#### TASK DETAILS
From the entries below, copy out all lines holding "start".

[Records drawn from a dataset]
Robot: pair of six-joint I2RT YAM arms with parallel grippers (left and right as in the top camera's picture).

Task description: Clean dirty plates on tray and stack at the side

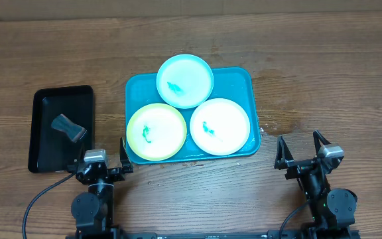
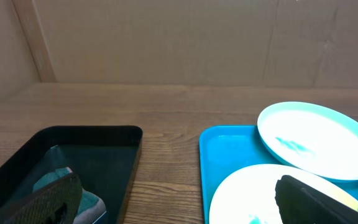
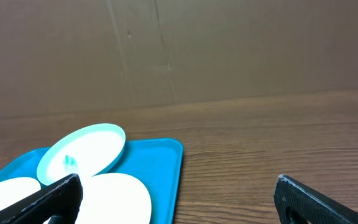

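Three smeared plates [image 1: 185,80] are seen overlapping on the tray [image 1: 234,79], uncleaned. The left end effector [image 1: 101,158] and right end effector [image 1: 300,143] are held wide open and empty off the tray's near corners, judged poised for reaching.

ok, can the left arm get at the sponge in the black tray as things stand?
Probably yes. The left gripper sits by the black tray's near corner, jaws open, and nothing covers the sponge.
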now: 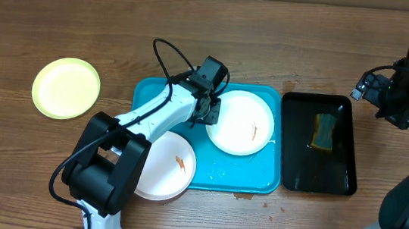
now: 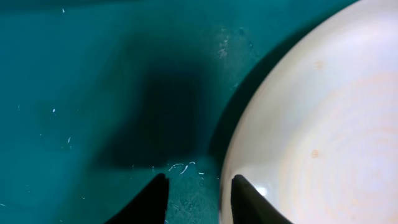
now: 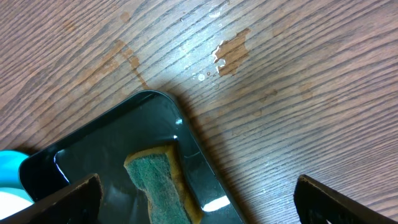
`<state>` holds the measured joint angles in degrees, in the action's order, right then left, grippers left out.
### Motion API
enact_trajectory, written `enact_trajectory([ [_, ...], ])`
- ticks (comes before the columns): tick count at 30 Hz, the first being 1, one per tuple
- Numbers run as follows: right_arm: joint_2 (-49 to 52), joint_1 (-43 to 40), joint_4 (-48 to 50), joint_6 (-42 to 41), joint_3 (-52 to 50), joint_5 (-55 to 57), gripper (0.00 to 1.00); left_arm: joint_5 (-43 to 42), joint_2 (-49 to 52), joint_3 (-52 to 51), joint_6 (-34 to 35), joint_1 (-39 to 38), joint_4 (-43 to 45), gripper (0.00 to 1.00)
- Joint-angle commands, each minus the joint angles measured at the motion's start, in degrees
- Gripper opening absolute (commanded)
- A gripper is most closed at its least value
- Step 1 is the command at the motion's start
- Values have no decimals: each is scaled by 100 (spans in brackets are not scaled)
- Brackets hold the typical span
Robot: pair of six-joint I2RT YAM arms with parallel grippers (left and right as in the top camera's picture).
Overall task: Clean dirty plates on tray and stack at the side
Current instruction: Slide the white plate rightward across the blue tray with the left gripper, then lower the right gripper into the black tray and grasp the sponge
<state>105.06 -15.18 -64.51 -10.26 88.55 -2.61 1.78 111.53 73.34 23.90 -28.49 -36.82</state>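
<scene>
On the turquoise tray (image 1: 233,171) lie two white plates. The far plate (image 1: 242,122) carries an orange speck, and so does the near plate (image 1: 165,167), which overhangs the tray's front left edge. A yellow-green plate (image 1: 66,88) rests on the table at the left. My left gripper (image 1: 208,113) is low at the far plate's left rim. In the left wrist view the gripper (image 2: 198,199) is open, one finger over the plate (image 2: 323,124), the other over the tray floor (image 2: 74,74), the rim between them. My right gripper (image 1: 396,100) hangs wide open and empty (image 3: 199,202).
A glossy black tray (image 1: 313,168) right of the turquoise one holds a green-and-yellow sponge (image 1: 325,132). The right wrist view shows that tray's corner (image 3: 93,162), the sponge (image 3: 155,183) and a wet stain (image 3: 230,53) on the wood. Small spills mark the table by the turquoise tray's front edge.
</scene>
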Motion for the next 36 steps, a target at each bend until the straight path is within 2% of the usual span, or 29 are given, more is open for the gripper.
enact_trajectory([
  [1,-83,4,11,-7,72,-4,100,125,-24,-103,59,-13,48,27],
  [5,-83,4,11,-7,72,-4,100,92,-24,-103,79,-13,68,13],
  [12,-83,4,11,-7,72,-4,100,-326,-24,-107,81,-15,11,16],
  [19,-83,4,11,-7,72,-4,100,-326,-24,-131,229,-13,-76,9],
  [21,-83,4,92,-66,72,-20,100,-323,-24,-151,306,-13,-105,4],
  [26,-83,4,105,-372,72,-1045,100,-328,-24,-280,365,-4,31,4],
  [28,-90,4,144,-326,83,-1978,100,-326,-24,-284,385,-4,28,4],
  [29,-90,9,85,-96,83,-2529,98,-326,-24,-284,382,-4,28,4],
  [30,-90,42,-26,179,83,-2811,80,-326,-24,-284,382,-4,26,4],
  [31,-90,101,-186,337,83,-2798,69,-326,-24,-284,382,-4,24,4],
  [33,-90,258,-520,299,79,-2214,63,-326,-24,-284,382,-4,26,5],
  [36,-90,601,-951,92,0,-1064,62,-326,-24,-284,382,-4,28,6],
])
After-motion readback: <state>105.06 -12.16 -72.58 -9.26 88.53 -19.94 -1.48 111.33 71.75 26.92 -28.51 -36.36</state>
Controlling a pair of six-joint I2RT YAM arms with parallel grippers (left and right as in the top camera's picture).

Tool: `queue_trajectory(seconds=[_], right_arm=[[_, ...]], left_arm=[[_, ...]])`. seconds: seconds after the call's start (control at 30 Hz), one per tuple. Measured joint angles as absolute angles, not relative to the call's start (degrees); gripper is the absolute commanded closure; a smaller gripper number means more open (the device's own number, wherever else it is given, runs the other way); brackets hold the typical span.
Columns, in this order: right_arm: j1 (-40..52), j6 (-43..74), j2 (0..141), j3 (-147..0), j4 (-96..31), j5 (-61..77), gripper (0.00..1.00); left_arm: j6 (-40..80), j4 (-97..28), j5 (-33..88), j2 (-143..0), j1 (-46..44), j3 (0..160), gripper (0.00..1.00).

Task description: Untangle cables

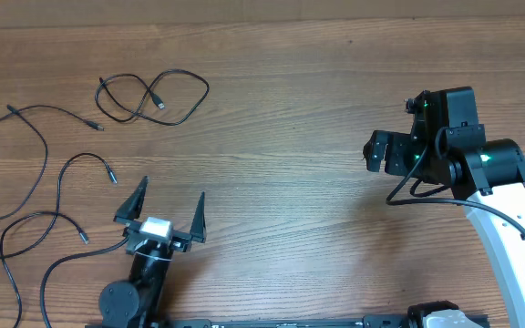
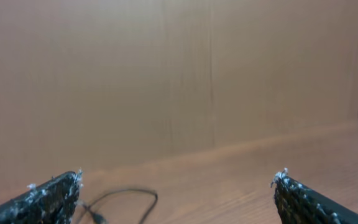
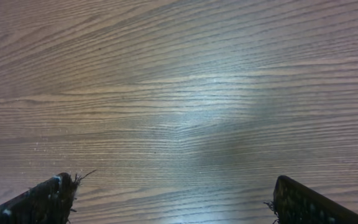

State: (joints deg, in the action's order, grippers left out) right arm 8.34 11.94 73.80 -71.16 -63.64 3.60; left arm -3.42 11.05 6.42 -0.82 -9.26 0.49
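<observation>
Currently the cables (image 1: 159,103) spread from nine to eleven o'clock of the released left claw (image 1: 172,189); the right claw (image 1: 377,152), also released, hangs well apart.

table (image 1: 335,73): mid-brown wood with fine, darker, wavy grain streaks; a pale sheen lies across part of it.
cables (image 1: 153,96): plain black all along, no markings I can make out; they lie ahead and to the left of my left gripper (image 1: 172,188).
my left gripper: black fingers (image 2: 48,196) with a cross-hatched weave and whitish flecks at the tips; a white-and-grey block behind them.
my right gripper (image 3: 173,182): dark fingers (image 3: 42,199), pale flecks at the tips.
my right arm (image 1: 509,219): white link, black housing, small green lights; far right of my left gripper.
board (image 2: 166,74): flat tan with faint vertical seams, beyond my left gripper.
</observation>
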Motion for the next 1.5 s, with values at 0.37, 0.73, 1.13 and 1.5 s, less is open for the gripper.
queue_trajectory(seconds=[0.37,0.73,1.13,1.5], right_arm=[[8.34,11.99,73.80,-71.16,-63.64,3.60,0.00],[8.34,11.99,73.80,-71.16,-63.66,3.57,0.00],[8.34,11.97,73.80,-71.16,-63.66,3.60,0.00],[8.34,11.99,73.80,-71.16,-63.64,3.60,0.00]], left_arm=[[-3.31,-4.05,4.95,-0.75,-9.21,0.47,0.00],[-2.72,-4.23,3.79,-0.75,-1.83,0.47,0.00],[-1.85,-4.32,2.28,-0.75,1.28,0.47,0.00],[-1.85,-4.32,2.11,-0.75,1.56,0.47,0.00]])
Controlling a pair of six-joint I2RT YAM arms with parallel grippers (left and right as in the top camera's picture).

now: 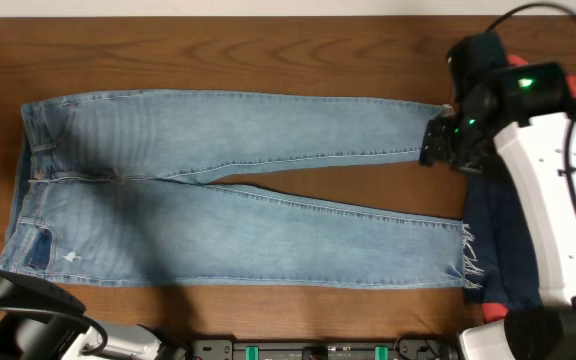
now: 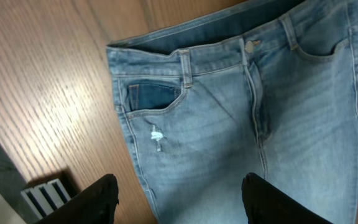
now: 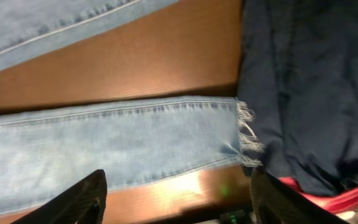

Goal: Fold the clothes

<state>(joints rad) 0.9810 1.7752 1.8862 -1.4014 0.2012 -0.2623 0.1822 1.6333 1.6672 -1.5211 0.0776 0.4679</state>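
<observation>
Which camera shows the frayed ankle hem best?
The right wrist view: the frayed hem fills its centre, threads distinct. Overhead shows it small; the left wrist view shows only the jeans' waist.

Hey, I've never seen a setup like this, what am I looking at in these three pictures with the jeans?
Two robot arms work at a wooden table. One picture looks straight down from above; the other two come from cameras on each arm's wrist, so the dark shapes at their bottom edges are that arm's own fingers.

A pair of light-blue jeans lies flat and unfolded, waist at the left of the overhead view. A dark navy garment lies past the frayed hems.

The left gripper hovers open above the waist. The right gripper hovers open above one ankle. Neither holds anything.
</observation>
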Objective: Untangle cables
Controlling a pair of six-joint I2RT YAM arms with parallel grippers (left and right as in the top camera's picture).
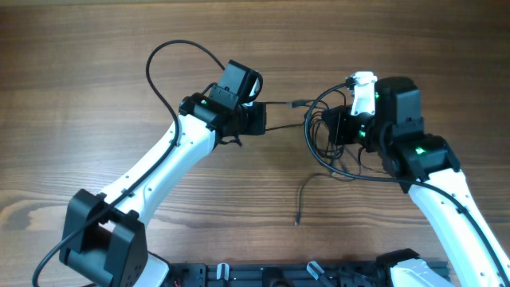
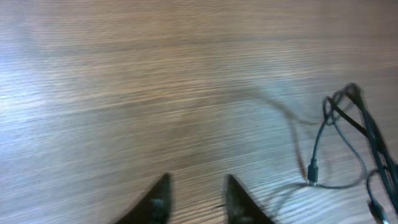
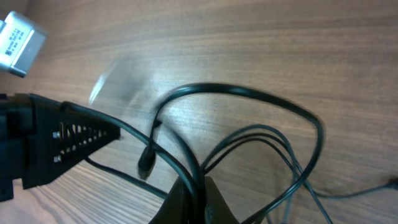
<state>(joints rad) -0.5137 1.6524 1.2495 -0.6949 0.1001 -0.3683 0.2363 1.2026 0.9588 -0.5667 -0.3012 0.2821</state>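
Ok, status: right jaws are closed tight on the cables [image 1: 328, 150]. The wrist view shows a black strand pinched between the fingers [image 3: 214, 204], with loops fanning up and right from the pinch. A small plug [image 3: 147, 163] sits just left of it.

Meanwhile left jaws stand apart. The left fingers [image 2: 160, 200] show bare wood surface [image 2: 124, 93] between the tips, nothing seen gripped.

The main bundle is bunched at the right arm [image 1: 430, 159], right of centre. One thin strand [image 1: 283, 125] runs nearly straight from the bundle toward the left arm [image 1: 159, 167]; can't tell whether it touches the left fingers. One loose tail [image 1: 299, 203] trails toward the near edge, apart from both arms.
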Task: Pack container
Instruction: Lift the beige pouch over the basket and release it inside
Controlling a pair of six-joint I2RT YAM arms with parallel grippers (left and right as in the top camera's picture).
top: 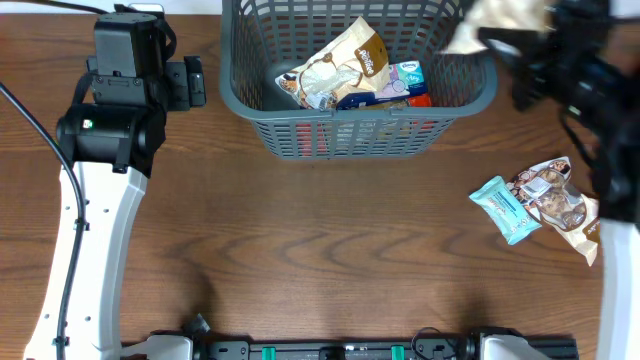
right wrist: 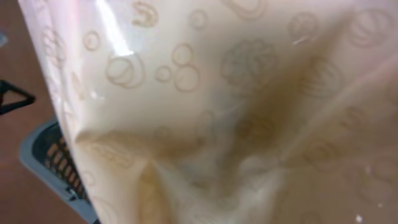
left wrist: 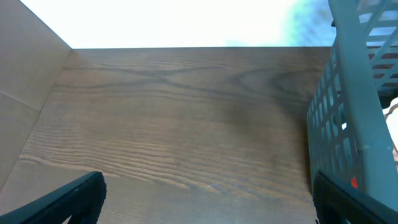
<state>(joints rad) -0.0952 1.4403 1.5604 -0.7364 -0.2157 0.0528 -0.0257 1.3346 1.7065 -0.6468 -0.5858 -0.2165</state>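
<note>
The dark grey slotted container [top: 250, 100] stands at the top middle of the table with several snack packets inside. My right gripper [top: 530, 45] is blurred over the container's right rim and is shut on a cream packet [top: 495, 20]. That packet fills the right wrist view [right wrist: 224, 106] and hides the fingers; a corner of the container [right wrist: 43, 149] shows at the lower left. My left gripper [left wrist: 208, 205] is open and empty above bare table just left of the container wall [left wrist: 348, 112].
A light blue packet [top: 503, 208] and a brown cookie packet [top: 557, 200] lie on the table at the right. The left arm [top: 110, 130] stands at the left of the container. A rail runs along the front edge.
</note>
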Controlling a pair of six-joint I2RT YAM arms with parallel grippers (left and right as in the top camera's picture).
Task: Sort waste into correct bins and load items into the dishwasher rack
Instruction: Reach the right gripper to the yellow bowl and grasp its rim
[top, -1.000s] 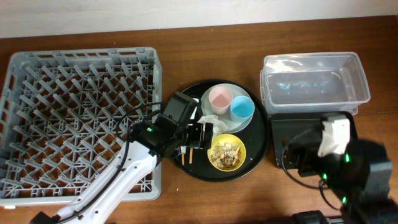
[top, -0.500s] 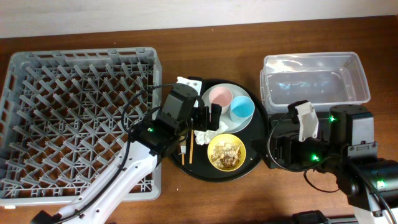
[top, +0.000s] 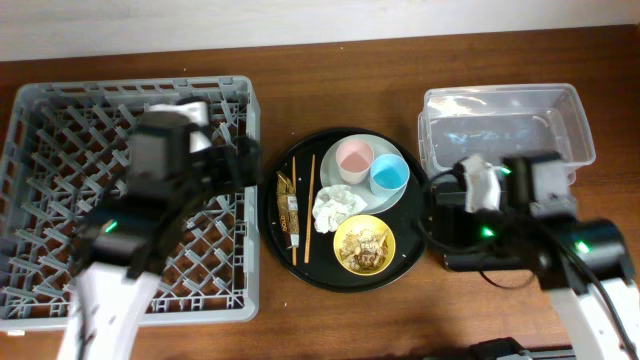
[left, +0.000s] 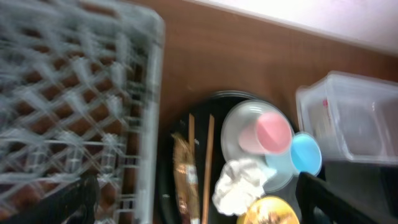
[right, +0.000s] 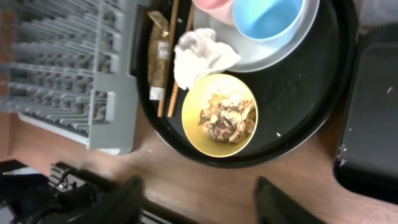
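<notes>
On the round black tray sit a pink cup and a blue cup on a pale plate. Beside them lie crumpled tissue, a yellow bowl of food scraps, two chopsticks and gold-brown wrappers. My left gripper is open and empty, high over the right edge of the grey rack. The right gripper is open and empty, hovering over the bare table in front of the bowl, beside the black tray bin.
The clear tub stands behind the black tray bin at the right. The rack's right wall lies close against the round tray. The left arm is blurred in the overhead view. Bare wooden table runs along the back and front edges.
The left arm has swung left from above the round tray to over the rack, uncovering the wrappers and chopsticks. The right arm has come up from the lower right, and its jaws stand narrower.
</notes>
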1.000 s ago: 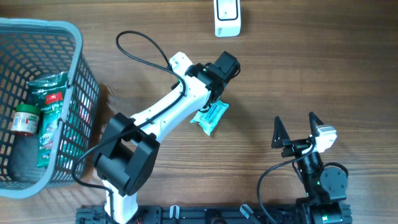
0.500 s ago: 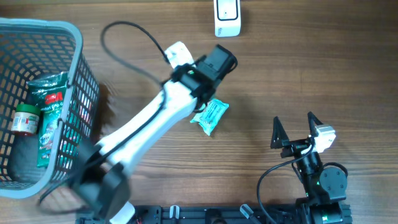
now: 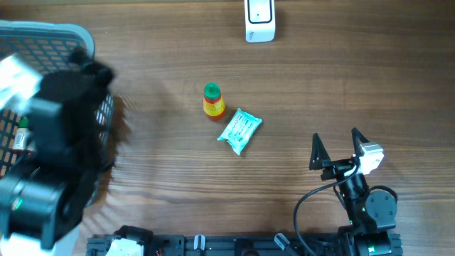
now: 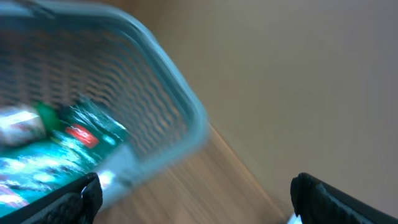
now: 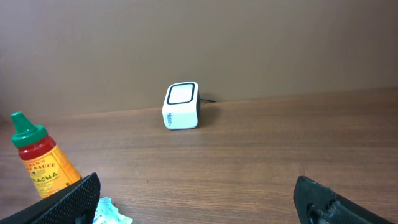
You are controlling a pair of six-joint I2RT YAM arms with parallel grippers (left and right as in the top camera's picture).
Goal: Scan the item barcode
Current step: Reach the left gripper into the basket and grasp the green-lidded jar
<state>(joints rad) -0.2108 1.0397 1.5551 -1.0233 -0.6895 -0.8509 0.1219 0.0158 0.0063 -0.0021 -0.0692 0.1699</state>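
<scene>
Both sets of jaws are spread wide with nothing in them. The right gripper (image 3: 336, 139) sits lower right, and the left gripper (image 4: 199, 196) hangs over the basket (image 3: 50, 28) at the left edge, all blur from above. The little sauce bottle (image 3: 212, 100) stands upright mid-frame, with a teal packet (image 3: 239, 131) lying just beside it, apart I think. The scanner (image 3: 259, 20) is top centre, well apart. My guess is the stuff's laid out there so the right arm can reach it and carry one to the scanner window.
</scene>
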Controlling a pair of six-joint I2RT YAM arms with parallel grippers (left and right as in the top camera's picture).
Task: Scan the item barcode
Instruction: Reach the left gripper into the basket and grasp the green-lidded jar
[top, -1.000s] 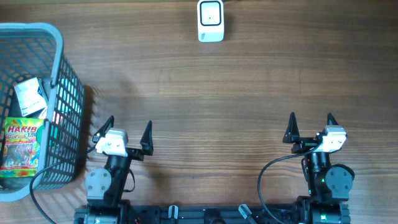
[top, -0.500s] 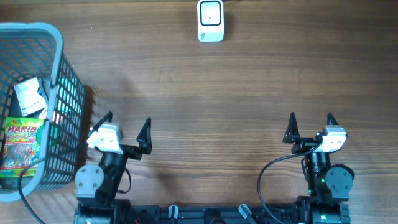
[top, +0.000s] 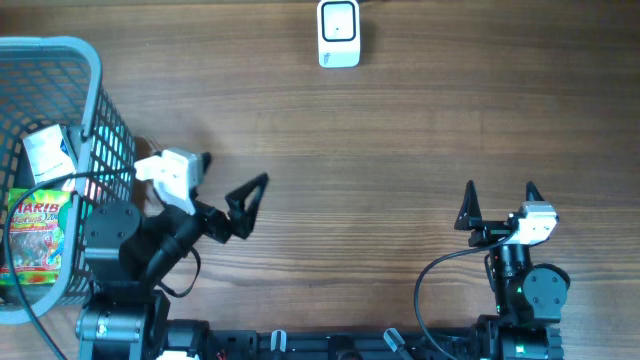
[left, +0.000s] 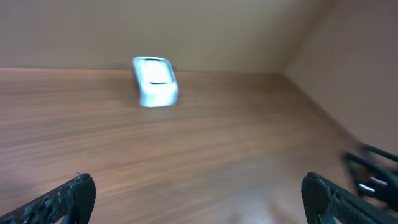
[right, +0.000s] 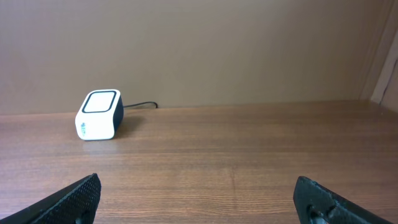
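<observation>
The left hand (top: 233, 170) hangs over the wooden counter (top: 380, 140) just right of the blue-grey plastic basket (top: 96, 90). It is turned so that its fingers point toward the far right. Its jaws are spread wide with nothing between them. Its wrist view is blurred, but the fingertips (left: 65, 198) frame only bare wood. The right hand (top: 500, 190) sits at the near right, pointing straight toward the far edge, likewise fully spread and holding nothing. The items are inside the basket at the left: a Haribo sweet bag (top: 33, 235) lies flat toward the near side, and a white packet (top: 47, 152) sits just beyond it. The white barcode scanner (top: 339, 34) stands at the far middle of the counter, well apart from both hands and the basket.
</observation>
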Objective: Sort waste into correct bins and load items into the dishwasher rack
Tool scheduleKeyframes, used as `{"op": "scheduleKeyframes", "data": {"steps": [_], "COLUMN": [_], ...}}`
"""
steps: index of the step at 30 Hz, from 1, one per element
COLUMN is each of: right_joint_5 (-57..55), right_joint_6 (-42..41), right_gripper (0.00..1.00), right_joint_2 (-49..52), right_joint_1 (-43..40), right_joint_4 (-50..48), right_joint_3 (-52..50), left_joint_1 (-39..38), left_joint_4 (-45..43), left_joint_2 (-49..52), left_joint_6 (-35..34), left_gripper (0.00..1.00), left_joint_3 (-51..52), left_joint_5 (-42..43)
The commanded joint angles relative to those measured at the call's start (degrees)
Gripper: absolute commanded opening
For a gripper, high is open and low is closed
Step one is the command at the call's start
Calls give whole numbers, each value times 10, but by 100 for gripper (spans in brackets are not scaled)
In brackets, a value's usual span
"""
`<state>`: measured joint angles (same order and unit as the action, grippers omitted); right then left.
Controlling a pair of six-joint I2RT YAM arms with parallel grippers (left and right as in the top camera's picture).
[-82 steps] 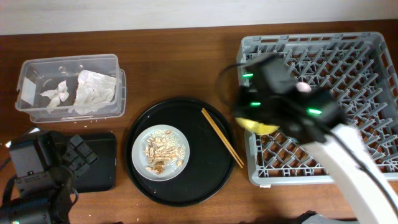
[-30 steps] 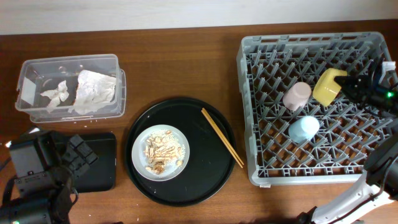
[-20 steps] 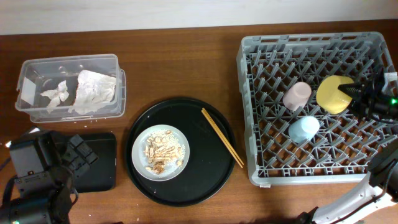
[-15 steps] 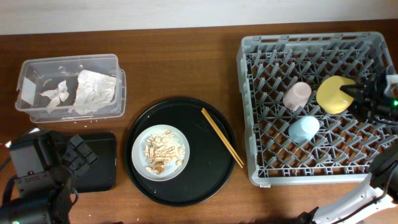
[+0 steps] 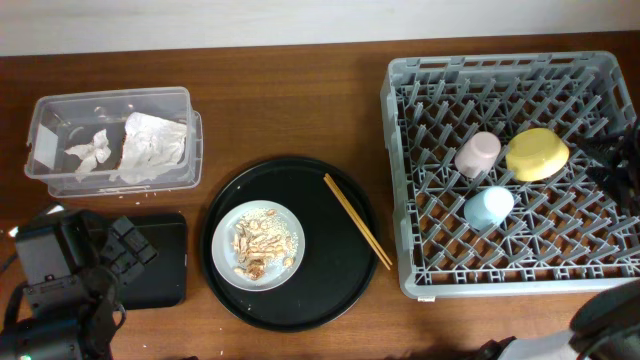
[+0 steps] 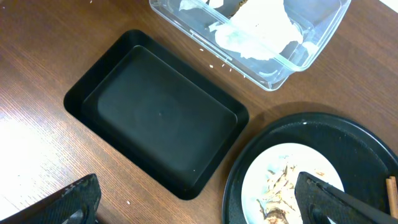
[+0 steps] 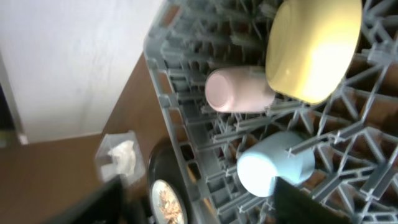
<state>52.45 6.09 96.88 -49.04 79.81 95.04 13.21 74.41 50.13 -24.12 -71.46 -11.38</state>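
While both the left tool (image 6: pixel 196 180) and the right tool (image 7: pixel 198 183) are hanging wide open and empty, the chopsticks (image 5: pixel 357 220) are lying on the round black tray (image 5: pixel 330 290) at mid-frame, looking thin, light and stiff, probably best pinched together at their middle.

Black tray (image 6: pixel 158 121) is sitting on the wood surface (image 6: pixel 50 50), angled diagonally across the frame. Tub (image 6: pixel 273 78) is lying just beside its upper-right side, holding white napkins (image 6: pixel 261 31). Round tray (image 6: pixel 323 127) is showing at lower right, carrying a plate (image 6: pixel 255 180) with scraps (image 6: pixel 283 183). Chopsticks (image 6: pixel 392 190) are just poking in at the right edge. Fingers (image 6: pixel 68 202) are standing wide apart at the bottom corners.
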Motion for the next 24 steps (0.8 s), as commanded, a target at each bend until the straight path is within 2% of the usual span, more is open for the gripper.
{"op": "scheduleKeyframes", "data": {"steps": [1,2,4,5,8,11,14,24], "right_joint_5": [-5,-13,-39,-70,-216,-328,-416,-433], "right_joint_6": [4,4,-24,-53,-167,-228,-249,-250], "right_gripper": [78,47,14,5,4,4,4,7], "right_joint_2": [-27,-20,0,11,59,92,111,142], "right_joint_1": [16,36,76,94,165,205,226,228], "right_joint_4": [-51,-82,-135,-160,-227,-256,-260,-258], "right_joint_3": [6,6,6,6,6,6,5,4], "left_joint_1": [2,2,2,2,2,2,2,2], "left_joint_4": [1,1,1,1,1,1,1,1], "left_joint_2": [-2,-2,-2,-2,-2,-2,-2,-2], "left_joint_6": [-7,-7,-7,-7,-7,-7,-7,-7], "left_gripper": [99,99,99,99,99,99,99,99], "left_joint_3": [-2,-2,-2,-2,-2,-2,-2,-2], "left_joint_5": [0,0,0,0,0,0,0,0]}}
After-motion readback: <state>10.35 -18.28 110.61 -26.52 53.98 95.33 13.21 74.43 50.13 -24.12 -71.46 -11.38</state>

#### ANSWER FOR THIS EXERCISE
- Joint-angle commands, each minus the joint angles measured at the motion's start, in degrees
- Step 1 is the command at the motion's start
Tool: `queue_trajectory(seconds=[_], right_arm=[[_, ...]], left_arm=[[_, ...]])`. seconds: seconds after the call's start (control at 30 Hz), one per tuple. Measured joint angles as absolute angles, not relative to the call's start (degrees); gripper is the absolute commanded closure; a smaller gripper number means more open (the device's own number, wherever else it is given, runs the other way); brackets hold the typical span.
The commanded joint angles relative to those measured at the call's start (degrees)
Step one is the command at the call's start

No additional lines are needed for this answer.